#### Instructions to follow:
Report every line of the data that includes "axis".

Collection entries:
:::

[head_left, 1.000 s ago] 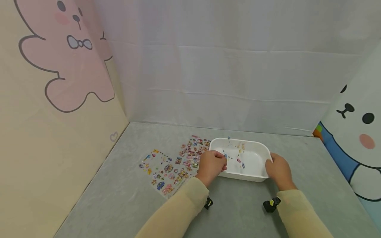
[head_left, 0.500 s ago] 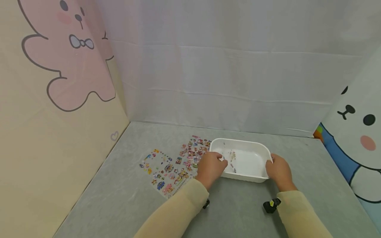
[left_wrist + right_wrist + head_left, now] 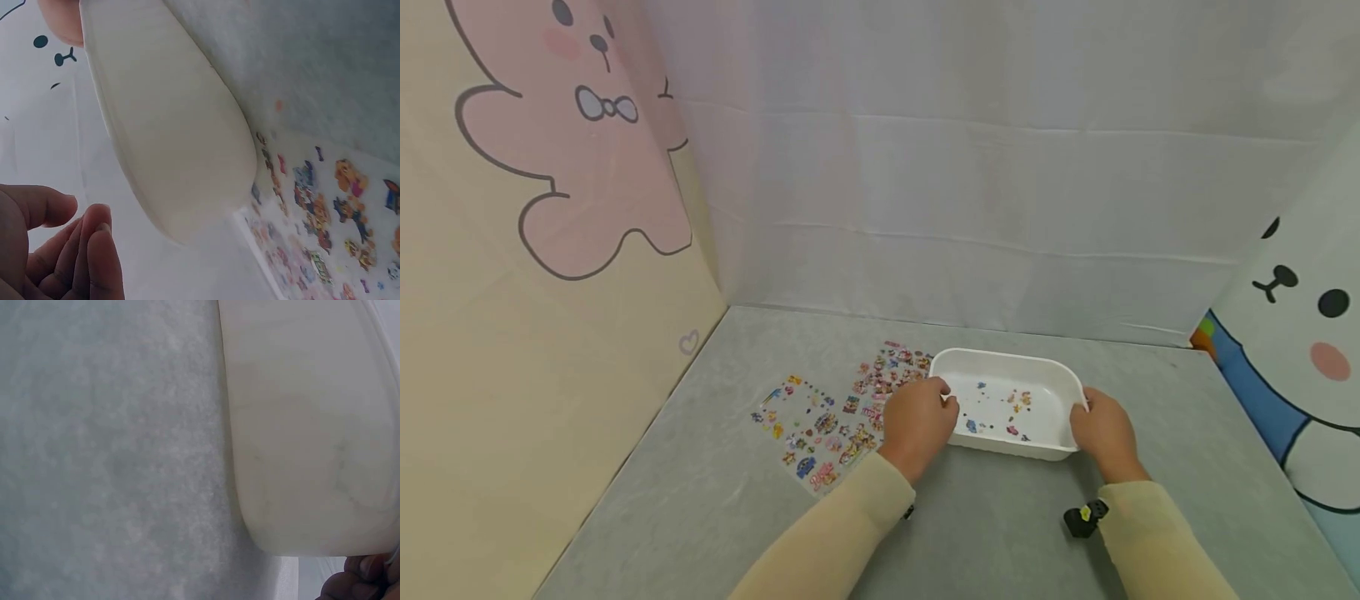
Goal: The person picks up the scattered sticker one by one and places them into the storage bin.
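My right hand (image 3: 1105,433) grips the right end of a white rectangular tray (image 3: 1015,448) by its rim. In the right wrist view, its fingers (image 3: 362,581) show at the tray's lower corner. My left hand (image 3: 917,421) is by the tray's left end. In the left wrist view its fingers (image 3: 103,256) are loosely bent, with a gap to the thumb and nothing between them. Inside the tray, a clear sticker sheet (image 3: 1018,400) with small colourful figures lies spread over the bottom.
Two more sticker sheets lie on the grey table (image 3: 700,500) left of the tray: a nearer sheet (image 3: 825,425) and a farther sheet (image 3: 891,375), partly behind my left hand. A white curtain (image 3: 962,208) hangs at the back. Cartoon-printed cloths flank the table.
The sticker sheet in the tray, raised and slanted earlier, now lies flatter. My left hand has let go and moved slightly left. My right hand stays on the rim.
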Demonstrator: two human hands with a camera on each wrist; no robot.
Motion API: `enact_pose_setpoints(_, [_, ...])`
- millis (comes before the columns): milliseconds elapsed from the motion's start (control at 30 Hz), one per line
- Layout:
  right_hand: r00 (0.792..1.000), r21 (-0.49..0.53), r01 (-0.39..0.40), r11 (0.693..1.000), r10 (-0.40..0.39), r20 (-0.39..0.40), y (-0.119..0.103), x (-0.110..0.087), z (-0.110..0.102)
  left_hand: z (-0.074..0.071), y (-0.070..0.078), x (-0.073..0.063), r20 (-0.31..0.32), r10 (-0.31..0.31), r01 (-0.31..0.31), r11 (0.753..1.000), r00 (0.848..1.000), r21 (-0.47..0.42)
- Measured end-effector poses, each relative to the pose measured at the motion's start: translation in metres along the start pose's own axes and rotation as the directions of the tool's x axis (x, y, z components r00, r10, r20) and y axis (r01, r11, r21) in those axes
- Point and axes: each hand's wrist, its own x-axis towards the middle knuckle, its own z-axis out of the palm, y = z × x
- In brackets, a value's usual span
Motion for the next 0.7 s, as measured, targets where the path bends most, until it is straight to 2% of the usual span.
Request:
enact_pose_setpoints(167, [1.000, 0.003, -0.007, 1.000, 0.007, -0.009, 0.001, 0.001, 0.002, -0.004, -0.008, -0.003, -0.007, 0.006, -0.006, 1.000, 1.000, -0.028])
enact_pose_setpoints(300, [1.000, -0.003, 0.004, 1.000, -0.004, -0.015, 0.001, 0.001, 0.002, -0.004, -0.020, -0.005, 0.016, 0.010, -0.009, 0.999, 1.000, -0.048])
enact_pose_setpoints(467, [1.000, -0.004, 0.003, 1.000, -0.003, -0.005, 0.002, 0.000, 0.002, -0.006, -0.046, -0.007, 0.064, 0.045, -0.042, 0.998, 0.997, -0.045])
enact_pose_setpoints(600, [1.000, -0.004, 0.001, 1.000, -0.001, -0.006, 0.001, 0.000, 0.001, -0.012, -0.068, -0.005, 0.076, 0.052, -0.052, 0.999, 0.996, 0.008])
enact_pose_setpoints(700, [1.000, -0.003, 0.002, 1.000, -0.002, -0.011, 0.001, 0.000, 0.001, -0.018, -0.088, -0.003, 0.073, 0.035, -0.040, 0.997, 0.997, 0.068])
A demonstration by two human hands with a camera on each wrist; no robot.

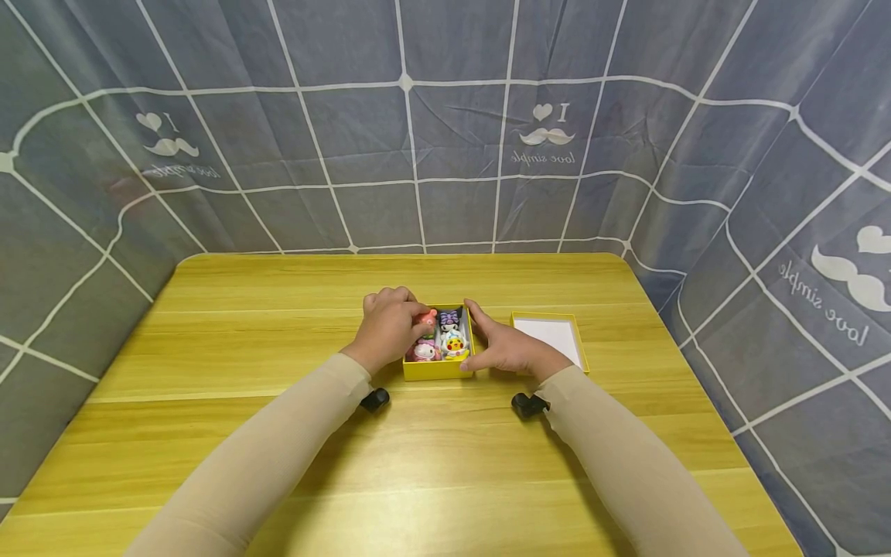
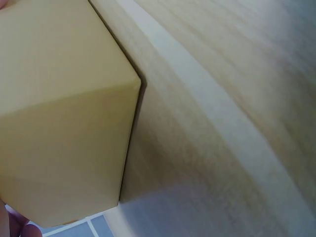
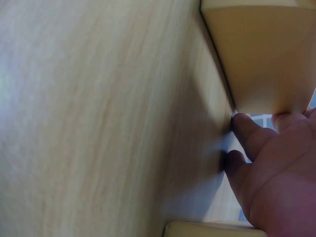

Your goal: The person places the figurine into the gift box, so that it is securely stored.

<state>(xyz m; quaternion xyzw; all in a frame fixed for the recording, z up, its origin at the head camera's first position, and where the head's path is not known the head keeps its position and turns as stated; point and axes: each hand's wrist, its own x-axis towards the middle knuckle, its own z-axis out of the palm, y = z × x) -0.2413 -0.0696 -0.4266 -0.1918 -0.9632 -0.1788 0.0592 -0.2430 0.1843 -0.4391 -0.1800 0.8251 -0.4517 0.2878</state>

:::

#### Answer section:
- Measured end-effector poses, each relative to the pose measured at the motion's start: translation in metres along the start pose's own axes and rotation as the directions of the tool's x axis (x, y, z components r00, r10, r20) and y axis (r01, r11, r21) in those axes
- Point and axes: each hand's wrist, its own x-axis towards the middle knuckle, its own z-axis out of the palm, y = z × x
<state>(xyz m; quaternion xyzw; all in a frame fixed for the recording, z up, its origin at the head camera's first position, and where the head's path is not known the head keeps its position and turns as stated; point and axes: each hand's wrist, its own x-axis towards the middle knuckle, its own z-axis out of the palm, y = z × x) -0.2413 -0.0696 -0.4266 -0.1918 -0.9632 -0.1788 0.0592 -0.2430 0.1843 -0.4391 -0.1800 0.8251 -0.4517 0.2878</state>

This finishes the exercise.